### EXERCISE PROMPT
Exactly what is written in the records below should be returned, minus the images.

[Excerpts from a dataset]
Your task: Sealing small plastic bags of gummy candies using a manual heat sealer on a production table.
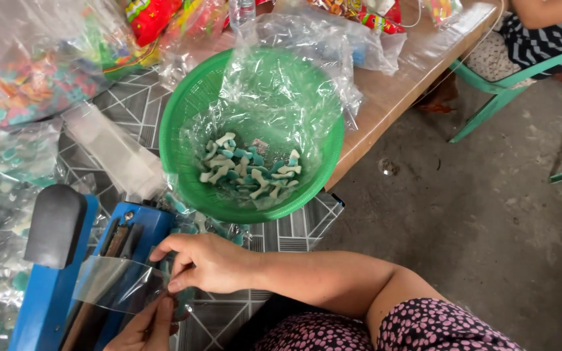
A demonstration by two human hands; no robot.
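Holding a small clear bag over the blue heat sealer at the bench's near edge, your right hand pinches its upper corner with closed fingers while your left hand grips its lower edge. Just beyond sits a green basket lined with plastic, holding blue-and-white candies.

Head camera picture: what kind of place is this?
Probably a small sweet-packing workspace. A green basket holds gummy candies, bags of sweets lie around, and both hands hold a clear bag at a blue heat sealer.
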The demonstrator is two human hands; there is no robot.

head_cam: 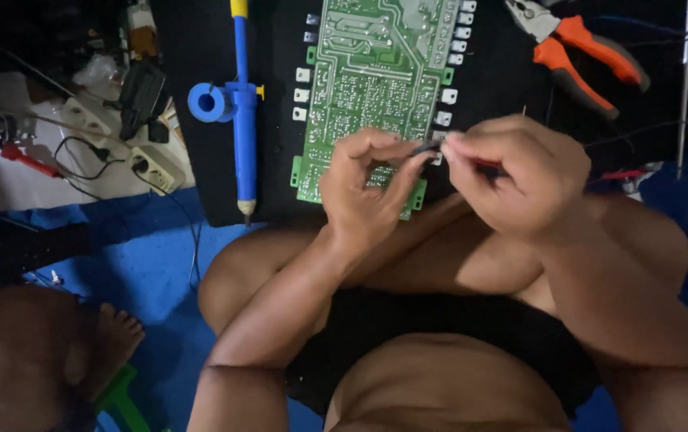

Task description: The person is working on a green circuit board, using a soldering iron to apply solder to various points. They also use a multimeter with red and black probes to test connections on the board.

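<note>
Now | left hand (360,192), right hand (512,172) both pinch thin dark wire (422,149) | green board (376,88) beneath

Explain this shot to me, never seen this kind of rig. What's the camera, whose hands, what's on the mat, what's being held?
There is one picture, taken from a camera on the person's head looking down at their lap and hands. No machine is involved, only two bare hands.

The left hand and the right hand meet over the near edge of a green circuit board, which lies solder side up on a black mat. Together they pinch a thin dark wire; a red piece shows under the right fingers, but what it is I cannot tell.

On the mat, left of the board, lies a blue desoldering pump. At the upper right are orange-handled pliers. At the far left a white power strip sits on the floor. Another person's foot shows at the lower left.
</note>
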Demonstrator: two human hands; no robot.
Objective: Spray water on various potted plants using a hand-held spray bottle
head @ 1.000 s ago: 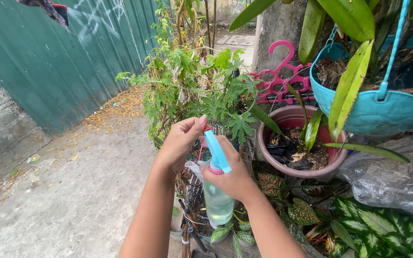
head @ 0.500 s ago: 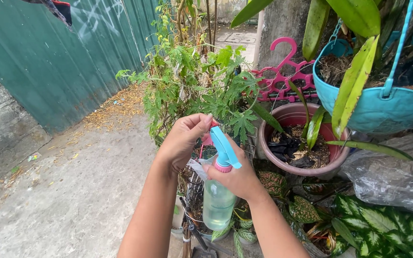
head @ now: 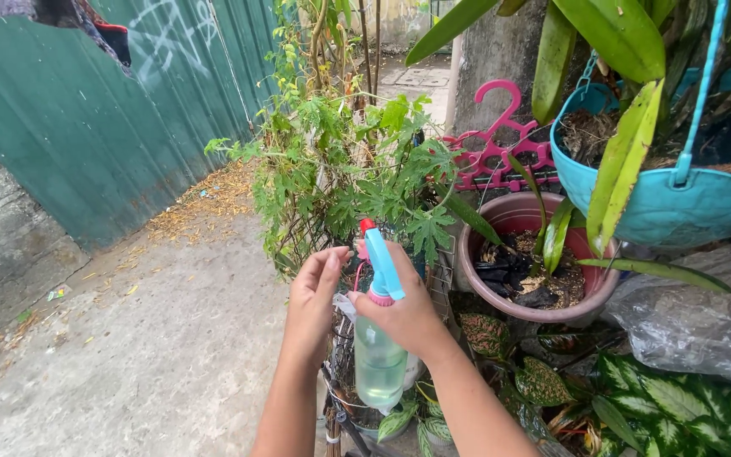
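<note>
My right hand (head: 403,315) grips the neck of a clear spray bottle (head: 378,366) with pale liquid inside. Its light blue trigger head (head: 380,264) has a red nozzle tip pointing up and away toward a leafy green plant (head: 357,169). My left hand (head: 315,300) hangs just left of the spray head, fingers loosely curled, a small gap between it and the nozzle. It holds nothing.
A brownish pot (head: 528,258) with dark soil stands to the right, a hanging teal pot (head: 666,199) above it. A pink hanger (head: 501,140) is behind. Spotted-leaf plants (head: 678,406) lie at lower right. A green metal fence (head: 86,118) and concrete ground (head: 129,355) are to the left.
My left hand has come off the red nozzle and dropped lower beside the spray head. The bottle has stayed in my right hand, shifted slightly.
</note>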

### SOLUTION TO THE PROBLEM
Your task: Sealing small plastic bags of gummy candies using a manual heat sealer on a production table.
A demonstration by two human hands; no robot.
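Holding a small clear bag over the blue heat sealer at the bench's near edge, your right hand pinches its upper corner with closed fingers while your left hand grips its lower edge. Just beyond sits a green basket lined with plastic, holding blue-and-white candies.

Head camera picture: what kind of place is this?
Probably a small sweet-packing workspace. A green basket holds gummy candies, bags of sweets lie around, and both hands hold a clear bag at a blue heat sealer.
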The demonstrator is two human hands; there is no robot.

head_cam: 

Task description: The person is working on a green circuit board, using a soldering iron to apply solder to various points. They also use a multimeter with red and black probes to test connections on the board.

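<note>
Now | left hand (360,192), right hand (512,172) both pinch thin dark wire (422,149) | green board (376,88) beneath

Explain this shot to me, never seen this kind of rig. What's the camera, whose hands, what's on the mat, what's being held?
There is one picture, taken from a camera on the person's head looking down at their lap and hands. No machine is involved, only two bare hands.

The left hand and the right hand meet over the near edge of a green circuit board, which lies solder side up on a black mat. Together they pinch a thin dark wire; a red piece shows under the right fingers, but what it is I cannot tell.

On the mat, left of the board, lies a blue desoldering pump. At the upper right are orange-handled pliers. At the far left a white power strip sits on the floor. Another person's foot shows at the lower left.
</note>
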Demonstrator: two human hands; no robot.
Objective: Spray water on various potted plants using a hand-held spray bottle
head @ 1.000 s ago: 
head @ 0.500 s ago: 
head @ now: 
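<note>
My right hand (head: 403,315) grips the neck of a clear spray bottle (head: 378,366) with pale liquid inside. Its light blue trigger head (head: 380,264) has a red nozzle tip pointing up and away toward a leafy green plant (head: 357,169). My left hand (head: 315,300) hangs just left of the spray head, fingers loosely curled, a small gap between it and the nozzle. It holds nothing.
A brownish pot (head: 528,258) with dark soil stands to the right, a hanging teal pot (head: 666,199) above it. A pink hanger (head: 501,140) is behind. Spotted-leaf plants (head: 678,406) lie at lower right. A green metal fence (head: 86,118) and concrete ground (head: 129,355) are to the left.
My left hand has come off the red nozzle and dropped lower beside the spray head. The bottle has stayed in my right hand, shifted slightly.
</note>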

The full output has already been given.